Insert grommet into hole.
















insert grommet into the hole on the filter.
















Insert barb coupler into grommet:
















Attach filter to reservoir.
















Next insert barb fitting into the short length of hose
















Attach fitting with hose to the end of the reservoir>
















Add hose clamps. Voila. You now have a beautiful stainless steel oil breather/catch can.


----------



## gtimagic (Feb 13, 2002)

how & what orientation do you plan on mounting this?


----------



## big bentley (Jun 6, 2001)

*Re: DIY - Oil Breather / Catch Can (Slytle)*

nicely done sir! There are far to many nice bottles out there that could be used for something like this


----------



## TBT-Syncro (Apr 28, 2001)

*Re: DIY - Oil Breather / Catch Can (Slytle)*

how is oil going to drain in to it?


----------



## MKII16v (Oct 23, 1999)

*Re: DIY - Oil Breather / Catch Can (TBT-Syncro)*

Yeah that is not going to work. Your fitting needs to be up high on the side. If you orient it with the filter facing up that means all the crankcase juice stays in the hose. Once the hose is "full" you will have effectively plugged your only crankcase vent.


----------



## BLKBOX (Jan 17, 2005)

*Re: DIY - Oil Breather / Catch Can (MKII16v)*

drill a hole in the high side near the breather filter to make this work...great idea though, this is what I'm going to do.


----------



## Slytle (Apr 28, 2002)

*Re: DIY - Oil Breather / Catch Can (MKII16v)*


_Quote, originally posted by *MKII16v* »_Yeah that is not going to work. Your fitting needs to be up high on the side. If you orient it with the filter facing up that means all the crankcase juice stays in the hose. Once the hose is "full" you will have effectively plugged your only crankcase vent.

You will have to see the way that Im mounting it. The idea is for the bottle to be up high and the hose to be a relatively straight shot to the outlet on the block. The purpose is to vent crankcase gases but allow the oil to drain back down into the block. It will work exactly as intended.
In any case, the purpose of this post is to give you guys an idea of how cheaply this can be done. You can put the inlets and outlets anywhere you want depending on your application. Mine need to be exactly where I put them. http://****************.com/smile/emthup.gif


----------



## MKII16v (Oct 23, 1999)

*Re: DIY - Oil Breather / Catch Can (Slytle)*

I just noticed you have a 16v.
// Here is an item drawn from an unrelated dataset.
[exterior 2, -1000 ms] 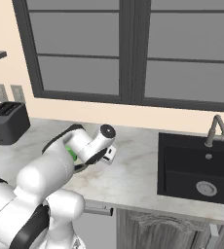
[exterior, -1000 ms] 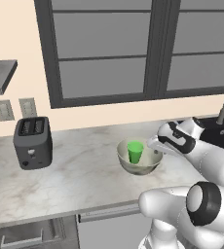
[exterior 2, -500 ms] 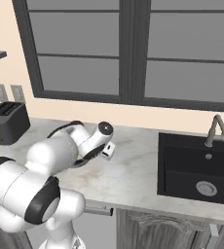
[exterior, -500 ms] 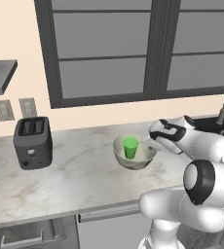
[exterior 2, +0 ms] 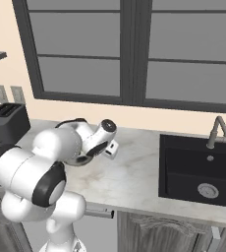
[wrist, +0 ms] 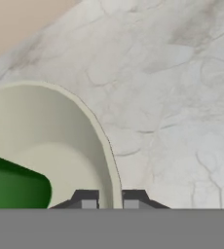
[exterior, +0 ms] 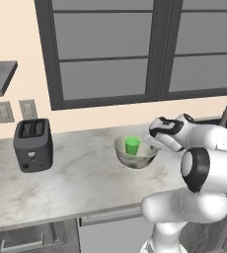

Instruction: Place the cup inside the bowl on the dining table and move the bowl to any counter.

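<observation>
Jaws of the gripper (wrist: 110,198) are clamped on the bowl (exterior: 135,153) rim at its 3 o'clock; the green cup (exterior: 132,145) is seen upright inside, on the marble surface (exterior: 81,180).

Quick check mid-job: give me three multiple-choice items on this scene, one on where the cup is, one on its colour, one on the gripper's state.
1. Where is the cup?
A. beside the toaster
B. inside the bowl
C. in the sink

2. What colour is the cup?
A. red
B. blue
C. green

3. How is the gripper?
A. shut on the bowl's rim
B. wide open above the sink
C. holding the toaster

Key: 1 B, it stands in the bowl on the counter; 2 C, bright green; 3 A, the hand view shows its fingers astride the rim.
</observation>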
I was thinking Vr6 where going straight or uphill would be near impossible. If you are using the breather at the front of the block you can pull it off. 16v's sure spew some oil though. Good luck with your project.


----------



## Greengt1 (Aug 27, 2006)

*Re: DIY - Oil Breather / Catch Can (Slytle)*

About how much oil comes through the crankcase tubing? I just got my 16v turbo together and when the car warms up it blows oil like no other when reving.............I'm trying to figure if this is normal.


----------



## FerVR6 (Aug 22, 2002)

*Re: DIY - Oil Breather / Catch Can (Greengt1)*

any pic installed ? nice Diy !!


----------



## [email protected] (Jul 2, 2006)

*Re: DIY - Oil Breather / Catch Can (FerVR6)*

*More like blow seals *
This is not a good diy http://****************.com/smile/emthdown.gif 
Try to learn more about the donsides and how a oiltrap should look like and function.


----------



## fastslc (Sep 14, 1999)

*Re: DIY - Oil Breather / Catch Can ([email protected])*

Foffa,
The original design is no good. But some other members pointed out how to rectify it .. 
So are you referring to the revised design ?? that's bad also 
quote
Yeah that is not going to work. Your fitting needs to be up high on the side. If you orient it with the filter facing up that means all the crankcase juice stays in the hose. Once the hose is "full" y
/end quote
d


_Modified by fastslc at 12:12 PM 1-8-2007_


----------



## Slytle (Apr 28, 2002)

*Re: DIY - Oil Breather / Catch Can ([email protected])*


_Quote, originally posted by *[email protected]* »_
This is not a good diy http://****************.com/smile/emthdown.gif 
Try to learn more about the donsides and how a oiltrap should look like and function.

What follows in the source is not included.